MySQL’s pluggable storage engine architecture separates the SQL layer from how data is physically stored. The engine you choose determines which index types, locking behaviors, and durability guarantees are available.
Storage Engines
InnoDB (default since MySQL 5.5)
The only engine that matters for production OLTP (Online Transaction Processing — high-concurrency workloads of short reads and writes). Provides ACID transactions (Atomicity, Consistency, Isolation, Durability), row-level locking, MVCC (Multi-Version Concurrency Control — readers see a consistent snapshot without blocking writers), crash recovery via redo log, and foreign keys.
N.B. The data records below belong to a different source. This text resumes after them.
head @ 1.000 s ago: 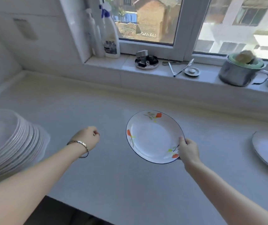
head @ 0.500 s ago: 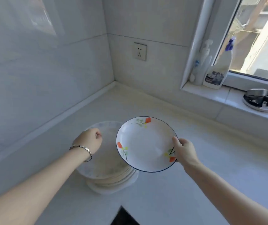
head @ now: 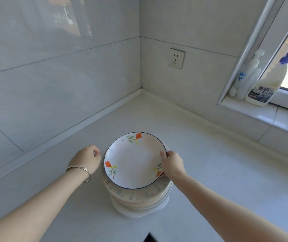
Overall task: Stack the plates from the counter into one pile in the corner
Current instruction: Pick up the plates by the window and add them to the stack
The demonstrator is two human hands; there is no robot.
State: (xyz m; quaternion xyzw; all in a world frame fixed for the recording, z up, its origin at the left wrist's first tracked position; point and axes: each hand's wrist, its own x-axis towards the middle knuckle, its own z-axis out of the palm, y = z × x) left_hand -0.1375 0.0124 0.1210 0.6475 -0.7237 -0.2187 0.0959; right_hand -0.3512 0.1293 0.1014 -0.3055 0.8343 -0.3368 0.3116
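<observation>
A white plate with orange flowers and a dark rim (head: 132, 159) lies right over the pile of plates (head: 139, 199) near the counter corner. My right hand (head: 172, 165) grips its right edge, thumb on top. Whether the plate rests on the pile or hovers just above it I cannot tell. My left hand (head: 87, 158) hangs just left of the plate with fingers curled, holding nothing and not touching it; a bracelet circles that wrist. The pile has several pale plates, the lowest one widest.
Tiled walls meet in the corner (head: 140, 89) behind the pile. A wall socket (head: 176, 58) sits on the back wall. Two cleaning bottles (head: 262, 84) stand on the window sill at the right. A dark gap (head: 150, 238) shows at the counter's front edge.
The flowered plate went left with my right hand, from the open counter to directly over the pile. The view swung left toward the corner. My left hand stayed curled beside it.
</observation>
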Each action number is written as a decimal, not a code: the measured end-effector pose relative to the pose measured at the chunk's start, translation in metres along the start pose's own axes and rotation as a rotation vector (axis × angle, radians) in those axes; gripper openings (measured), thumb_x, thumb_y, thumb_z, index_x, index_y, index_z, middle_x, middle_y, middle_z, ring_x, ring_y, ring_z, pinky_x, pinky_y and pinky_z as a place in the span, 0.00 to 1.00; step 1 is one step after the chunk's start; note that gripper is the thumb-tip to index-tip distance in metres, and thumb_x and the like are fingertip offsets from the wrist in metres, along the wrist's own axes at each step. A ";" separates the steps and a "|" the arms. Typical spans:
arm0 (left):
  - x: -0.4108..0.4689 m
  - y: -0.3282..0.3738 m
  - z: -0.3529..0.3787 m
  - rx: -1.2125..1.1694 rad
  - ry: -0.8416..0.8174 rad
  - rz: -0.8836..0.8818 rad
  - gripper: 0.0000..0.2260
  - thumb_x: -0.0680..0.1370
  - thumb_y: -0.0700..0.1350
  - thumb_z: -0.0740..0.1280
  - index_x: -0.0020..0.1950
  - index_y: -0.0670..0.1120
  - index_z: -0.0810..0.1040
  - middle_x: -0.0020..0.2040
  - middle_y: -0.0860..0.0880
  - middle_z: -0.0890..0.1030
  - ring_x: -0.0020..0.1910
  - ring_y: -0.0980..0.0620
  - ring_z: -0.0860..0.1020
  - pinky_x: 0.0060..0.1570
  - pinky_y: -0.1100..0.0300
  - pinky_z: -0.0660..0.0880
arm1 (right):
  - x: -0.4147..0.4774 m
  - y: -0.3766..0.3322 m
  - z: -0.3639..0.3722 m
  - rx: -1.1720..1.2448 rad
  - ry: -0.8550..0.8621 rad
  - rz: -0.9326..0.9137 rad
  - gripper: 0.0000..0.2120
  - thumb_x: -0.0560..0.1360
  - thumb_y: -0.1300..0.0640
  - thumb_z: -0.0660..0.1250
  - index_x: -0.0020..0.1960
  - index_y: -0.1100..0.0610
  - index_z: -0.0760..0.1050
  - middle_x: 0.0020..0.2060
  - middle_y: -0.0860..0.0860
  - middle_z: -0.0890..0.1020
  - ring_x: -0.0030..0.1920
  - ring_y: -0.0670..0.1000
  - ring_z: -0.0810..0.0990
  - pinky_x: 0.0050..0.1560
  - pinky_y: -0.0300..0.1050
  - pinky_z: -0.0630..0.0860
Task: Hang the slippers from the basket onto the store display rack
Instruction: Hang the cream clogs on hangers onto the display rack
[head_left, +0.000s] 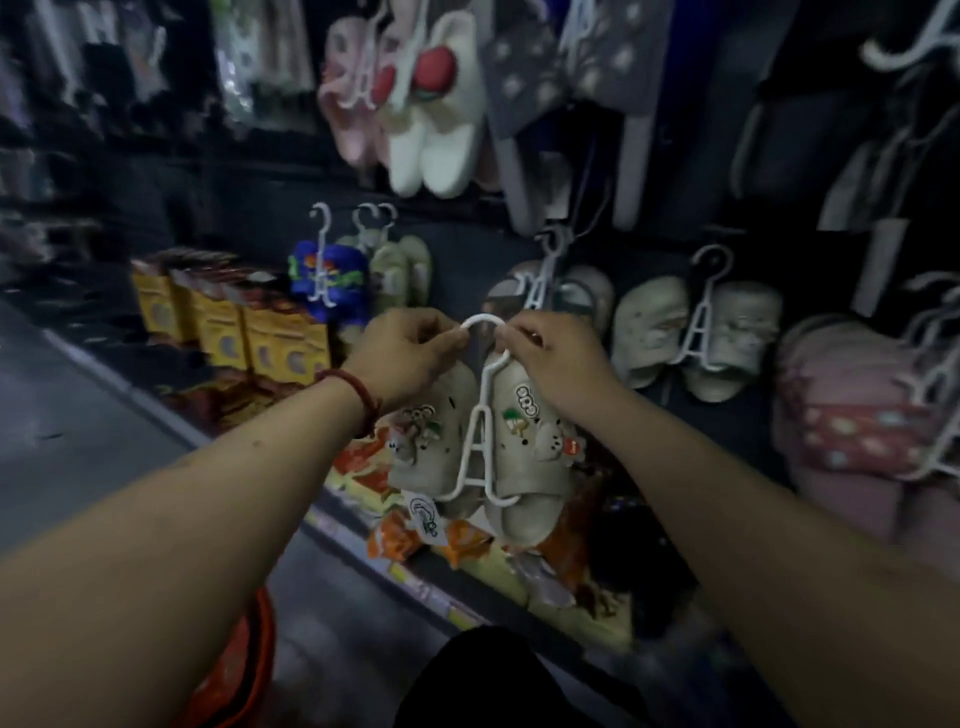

Every table is stored as a clustered B+tree keyed by the PRIMARY KEY — leaf nodes contain the actual row data.
See InnoDB Architecture for buffer pool, undo log, doublewrite buffer, and change buffer internals.
MEMORY (HEAP)
All data lives in RAM. No disk persistence — the table is empty after a restart. Supports both B-tree and hash indexes (the only engine that does).
CREATE TABLE session_cache ( token VARCHAR(100) NOT NULL, user_id INT NOT NULL, KEY idx_token (token) USING HASH) ENGINE=MEMORY;
Use case: ephemeral lookup tables, temporary caches, materialized intermediate results. In practice, most teams use Redis (an in-memory data store with persistence options) or memcached (a pure in-memory cache with no persistence) instead.
Warning
MEMORY tables use table-level locking, not row-level. Under concurrent writes they serialize. Also, VARCHAR columns are stored at their maximum declared length (no variable-length optimization), so memory usage can balloon.
MyISAM (legacy)
Table-level locking, no transactions, no crash recovery. Was the default before MySQL 5.5. The only reason you’d encounter it today is legacy tables that haven’t been migrated.
One remaining niche: MyISAM FULLTEXT indexes supported features (like boolean proximity search) that InnoDB FULLTEXT didn’t match until MySQL 8.0. That gap is now closed.
Other engines
Engine
Purpose
ARCHIVE
Compressed, insert-only. No indexes except auto-increment PK. Good for audit logs you’ll never query by anything other than range.
CSV
Stores data as literal CSV files. No indexes. Useful for exporting/importing.
BLACKHOLE
Accepts writes but discards data. Used for replication relay topologies.
NDB Cluster
Distributed, in-memory, shared-nothing. MySQL Cluster product.
FEDERATED
Queries a remote MySQL table. Essentially a foreign data wrapper.
Checking engine per table
SELECT TABLE_NAME, ENGINE FROM information_schema.TABLESWHERE TABLE_SCHEMA = 'mydb';
InnoDB B+Tree Indexes
The PRIMARY KEY defines the clustered index: the physical storage order of rows. This single design choice shapes every other index behavior. See BTrees for the underlying data structure.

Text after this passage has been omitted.